HOWEVER, YOU NEED TO REALIZE THAT UNIVERSAL JOINT ASSEMBLIES IN THE THIRD ARMATURE ARE ESSENTIALLY POINTLESS. IN ANY TRUE GIANT-ROBOT COMBAT SITUATION THE SLIGHT INCREASE IN RANGE OF MOTION BROUGHT ABOUT BY THIS UNIVERSAL JOINT WILL BE MORE THAN COUNTERED BY YOUR OPPONENT'S POWERFUL ROCKET PUNCH OR THE SLASHING CUT OF THE SHARPENED WING OF HIS JET SCRAMBLER, OR, HEAVEN FORBID, THE IRRESTIBLE DESTRUCTION OF THE BREAST FIRE HEAT BEAM. I WOULD CONCENTRATE ON MORE POWERFUL WEAPONS SYSTEMS AND LEAVE FULL MOTION TO THOSE ROBOTS THAT AREN'T CONCERNED WITH WORLD DOMINATION. LET ME KNOW HOW IT TURNS OUT.

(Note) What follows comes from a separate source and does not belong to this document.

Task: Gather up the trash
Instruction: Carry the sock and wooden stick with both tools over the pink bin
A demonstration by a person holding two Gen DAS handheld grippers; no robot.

Dr. Hell’s column appears every week in 87 newspapers worldwide.  He is NOT a medical doctor, and yet millions have found his advice helpful.  If you have a question for Dr. Hell, feel free to contact him at:  Doctor Hell, Hell Island, Somewhere In The Ocean, or email him care of Let’s Anime via terebifunhouse@gmail.com.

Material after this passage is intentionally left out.